Improving vision in the developing world

Thursday, September 24, 2015
Ashutosh Syal (BASc ’14, Systems Design) was on track
to become a Toronto Bay Street trader when John Zelek
presented his third-year class with an issue. Hundreds of
millions people in the developing world have uncorrected
vision problems, said the Waterloo systems design
engineering professor. The mobile eye camps that serve
rural areas simply can’t keep pace with demand. Meanwhile,
many discarded smartphones end up overseas. Could
they create vision-screening software for those phones?
Syal, Daxal Desai (BASc ’14, Systems Design) and four of
their classmates took up the challenge. They read papers,
interviewed experts at Waterloo’s School of Optometry
and started designing a solution. Four months later, their
hardware didn’t work and their software performed little
better than a 50/50 guess. But they were determined to
persevere. “The ability to see clearly is something we believe
everyone should have,” Syal explains.
The next year Syal and Desai developed software that could
detect short-sightedness and far-sightedness in a matter
of seconds.
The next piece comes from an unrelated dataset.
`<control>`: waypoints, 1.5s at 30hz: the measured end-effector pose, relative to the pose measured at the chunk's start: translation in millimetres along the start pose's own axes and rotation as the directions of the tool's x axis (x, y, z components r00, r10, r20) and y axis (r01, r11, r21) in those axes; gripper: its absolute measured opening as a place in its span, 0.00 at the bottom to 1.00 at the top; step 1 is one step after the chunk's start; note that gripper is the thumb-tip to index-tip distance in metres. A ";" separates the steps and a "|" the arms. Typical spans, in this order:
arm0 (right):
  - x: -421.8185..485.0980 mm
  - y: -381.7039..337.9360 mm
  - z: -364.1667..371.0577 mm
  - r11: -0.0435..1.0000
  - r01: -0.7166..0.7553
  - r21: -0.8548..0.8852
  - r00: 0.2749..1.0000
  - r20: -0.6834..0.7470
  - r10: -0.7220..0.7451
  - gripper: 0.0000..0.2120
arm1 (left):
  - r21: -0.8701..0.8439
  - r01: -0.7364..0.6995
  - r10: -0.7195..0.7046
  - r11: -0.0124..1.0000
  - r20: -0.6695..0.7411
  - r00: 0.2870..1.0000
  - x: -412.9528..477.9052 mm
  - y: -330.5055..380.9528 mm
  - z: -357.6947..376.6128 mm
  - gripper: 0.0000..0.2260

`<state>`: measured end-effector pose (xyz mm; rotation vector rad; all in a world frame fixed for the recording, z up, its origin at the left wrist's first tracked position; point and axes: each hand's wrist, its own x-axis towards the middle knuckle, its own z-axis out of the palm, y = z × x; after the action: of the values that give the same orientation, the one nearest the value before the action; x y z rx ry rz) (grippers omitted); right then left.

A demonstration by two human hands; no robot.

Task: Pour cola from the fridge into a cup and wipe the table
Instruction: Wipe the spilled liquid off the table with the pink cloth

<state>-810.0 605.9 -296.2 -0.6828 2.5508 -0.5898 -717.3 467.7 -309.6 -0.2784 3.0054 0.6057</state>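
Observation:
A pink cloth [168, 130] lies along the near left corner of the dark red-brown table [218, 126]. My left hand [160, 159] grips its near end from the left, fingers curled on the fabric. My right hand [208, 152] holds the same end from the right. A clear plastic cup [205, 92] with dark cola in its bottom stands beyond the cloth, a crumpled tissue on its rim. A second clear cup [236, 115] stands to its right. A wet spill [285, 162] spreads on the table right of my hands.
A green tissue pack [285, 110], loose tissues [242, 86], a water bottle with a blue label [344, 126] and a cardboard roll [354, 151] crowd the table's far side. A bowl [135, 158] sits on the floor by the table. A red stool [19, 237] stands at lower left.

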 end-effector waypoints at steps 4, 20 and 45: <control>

The pair triumphed in the 2014 Velocity Fund
Finals and made it to the top 20 list of global finalists for
the 2015 James Dyson Award.
To commercialize their technology, they founded EyeCheck.
Now with a third founder, Rachel Friesen, the startup
is developing a hardware solution to provide highly
accurate prescriptions, which gives healthcare workers
everywhere portable and affordable tools to treat more
patients more quickly.  [Read more]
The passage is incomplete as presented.